まあ、代償って言っても、私たちの場合は幻力を多量に消費して、
柊夜様みたいに疲れ果てて寝ちゃうくらいだけどね」
「な、なるほど……。ちなみに絢芽様も、それは扱えるのですか?」
「ん? ああ、できるよ! 奇術にも強いものから比較的軽いものまで、
色々種類があるからね」
「先ほど柊夜が放った『氷河の散涙』は、奴にとっては中くらいの規模のものだな」
氷雨が淡々と告げると、鏡花は驚愕のあまり目を丸くした。
「えええっ!? あの規模で……中くらい、なのですか……!?」
「そうだな。まあ、これは慣れだ」
「な、なるほど……。
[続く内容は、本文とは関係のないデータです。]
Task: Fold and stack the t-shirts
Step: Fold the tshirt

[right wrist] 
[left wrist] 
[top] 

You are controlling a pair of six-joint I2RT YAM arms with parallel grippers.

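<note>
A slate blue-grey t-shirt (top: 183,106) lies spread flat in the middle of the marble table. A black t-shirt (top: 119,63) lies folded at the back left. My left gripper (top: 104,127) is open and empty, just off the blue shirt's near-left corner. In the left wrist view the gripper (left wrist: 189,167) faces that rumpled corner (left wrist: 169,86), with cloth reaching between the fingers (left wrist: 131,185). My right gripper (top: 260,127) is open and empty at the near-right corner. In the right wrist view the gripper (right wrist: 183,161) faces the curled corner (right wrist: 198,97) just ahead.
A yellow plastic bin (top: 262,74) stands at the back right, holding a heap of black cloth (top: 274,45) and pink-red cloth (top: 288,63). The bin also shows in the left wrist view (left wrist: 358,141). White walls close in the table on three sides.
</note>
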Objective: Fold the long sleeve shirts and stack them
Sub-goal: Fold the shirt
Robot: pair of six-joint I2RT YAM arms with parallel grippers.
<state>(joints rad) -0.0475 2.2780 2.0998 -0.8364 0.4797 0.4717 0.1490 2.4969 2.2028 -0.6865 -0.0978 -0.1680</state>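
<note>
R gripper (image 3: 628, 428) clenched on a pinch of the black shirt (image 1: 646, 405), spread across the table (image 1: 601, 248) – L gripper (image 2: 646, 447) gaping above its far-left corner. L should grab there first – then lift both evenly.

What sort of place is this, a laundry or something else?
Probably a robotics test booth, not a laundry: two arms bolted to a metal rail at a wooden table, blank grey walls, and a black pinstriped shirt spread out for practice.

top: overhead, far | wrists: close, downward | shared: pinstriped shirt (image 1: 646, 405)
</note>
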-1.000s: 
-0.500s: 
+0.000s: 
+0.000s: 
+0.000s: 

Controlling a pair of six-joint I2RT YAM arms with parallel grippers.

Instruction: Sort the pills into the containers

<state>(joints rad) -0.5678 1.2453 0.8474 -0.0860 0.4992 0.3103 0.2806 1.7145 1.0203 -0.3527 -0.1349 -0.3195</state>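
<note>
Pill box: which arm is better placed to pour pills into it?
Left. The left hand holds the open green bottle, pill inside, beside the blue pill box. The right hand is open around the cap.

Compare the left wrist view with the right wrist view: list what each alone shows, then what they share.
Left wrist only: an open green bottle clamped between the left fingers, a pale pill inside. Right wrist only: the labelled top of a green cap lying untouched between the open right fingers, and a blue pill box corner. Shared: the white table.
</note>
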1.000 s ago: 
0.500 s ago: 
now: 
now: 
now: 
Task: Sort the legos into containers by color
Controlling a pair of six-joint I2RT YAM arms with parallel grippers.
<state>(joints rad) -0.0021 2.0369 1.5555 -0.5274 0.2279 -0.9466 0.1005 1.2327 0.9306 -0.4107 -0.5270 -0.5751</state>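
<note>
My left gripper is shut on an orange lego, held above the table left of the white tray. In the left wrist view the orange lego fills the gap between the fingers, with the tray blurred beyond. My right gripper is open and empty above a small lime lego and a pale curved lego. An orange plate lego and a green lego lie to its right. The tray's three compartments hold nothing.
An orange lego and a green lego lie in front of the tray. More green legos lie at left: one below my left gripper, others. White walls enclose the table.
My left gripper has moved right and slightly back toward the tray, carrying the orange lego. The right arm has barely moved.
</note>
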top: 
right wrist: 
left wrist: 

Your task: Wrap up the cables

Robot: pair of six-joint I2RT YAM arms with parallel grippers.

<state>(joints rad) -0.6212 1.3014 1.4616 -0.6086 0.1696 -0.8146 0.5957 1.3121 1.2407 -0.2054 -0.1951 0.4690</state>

氷の一族は、やはり化け物じみていますね……」
鏡花が戦慄しているその時──静まり返った部屋の中に、
ピリリリ、と柊夜の携帯電話の着信音が鳴り響いた。
「ええっ、この着信音って……零くん!?」
携帯の画面に表示された名前に驚きつつも、
絢芽は『慣れた手つき』で柊夜の携帯を開き、通話ボタンを押した。
「もしもし、零くん? どうしたの?」
『え? エぇ……? なんで絢芽さんが出てるんですか? ……まあいいか。
緊急の情報が入りました。──風と光のところに、灰燼の別動隊が……っ!
あ、あと、柊夜さんは無事ですか?』
「柊夜様は無事だよ、今さっき戦い終えて寝てる。……っていうか、え!?
凪と日奈のところに灰燼が!?」
絢芽の叫び声に、氷雨と鏡花がガタッと椅子を蹴って立ち上がる。
『ええ。日向への襲撃は陽動で、本命の別動隊がそちらへ向かったのだと考えられます』
「──状況は分かった」
「あ、柊夜様!?」
いつの間にか目を覚まし、上体を起こしていた柊夜が、
絢芽の手から携帯を滑らせるようにして受け取った。
その水縹色の瞳には、すでに一切の眠気はない。
「零、俺と絢芽が今からそっちへ出る。お前は皓と一緒にそこを動くな。
凪と日奈に、少しの間だけ持ちこたえろと伝えておけ」
『わかりました。……ですが柊夜さん、これからもこういう連戦が増えると思うので、
身体への負担が大きい奇術の使用はしばらく控えてくださいね。では──』
零が事務的に電話を切った──その瞬間だった。
部屋の中央の空間がグニャリと歪み、そこへ不気味な『黒い扉』が音もなく出現した。
「流石だな、零。仕事が速くて助かる」
柊夜は当然のようにベッドから立ち上がり、愛刀を腰に帯び直す。
「あ、ちょっと柊夜様!
零くんの言う通り、奇術の使用は絶対にダメですからね!?
一応、私もいるんですから、もっと私を頼ってください!」
「あ……。あ、はい。わかりました……」
絢芽の剣幕に、最強の青年が小さくなってコクコクと頷く。
「え……っ、ちょ、ちょっと待ってください!
なんでこんな禍々しくて怖い扉が突然部屋に出てきているのに、
お二人ともそんなに平常心なんですか!? 絢芽様ぁ!?」
一人だけパニックになる鏡花に、柊夜が扉の手前で振り返った。
「ああ、これか。これは零の固有能力だ。
詳しい説明はあとだ、鏡花。氷雨, 鏡花、臨戦態勢を取れ。
この扉を潜れば──そこから先は、本物の死地だ。行くぞ」
「御意!」
「あ、待ってください柊夜様ぁ!」
柊夜を先頭に、絢芽、氷雨、そして慌てて武器を構えた鏡花の四人は、
日向のホテルから、空間を越えた激戦の地へと一歩を踏み出すのだった。
なげえ、
ちょくちょくこういう感じで長い話あるかもしれません。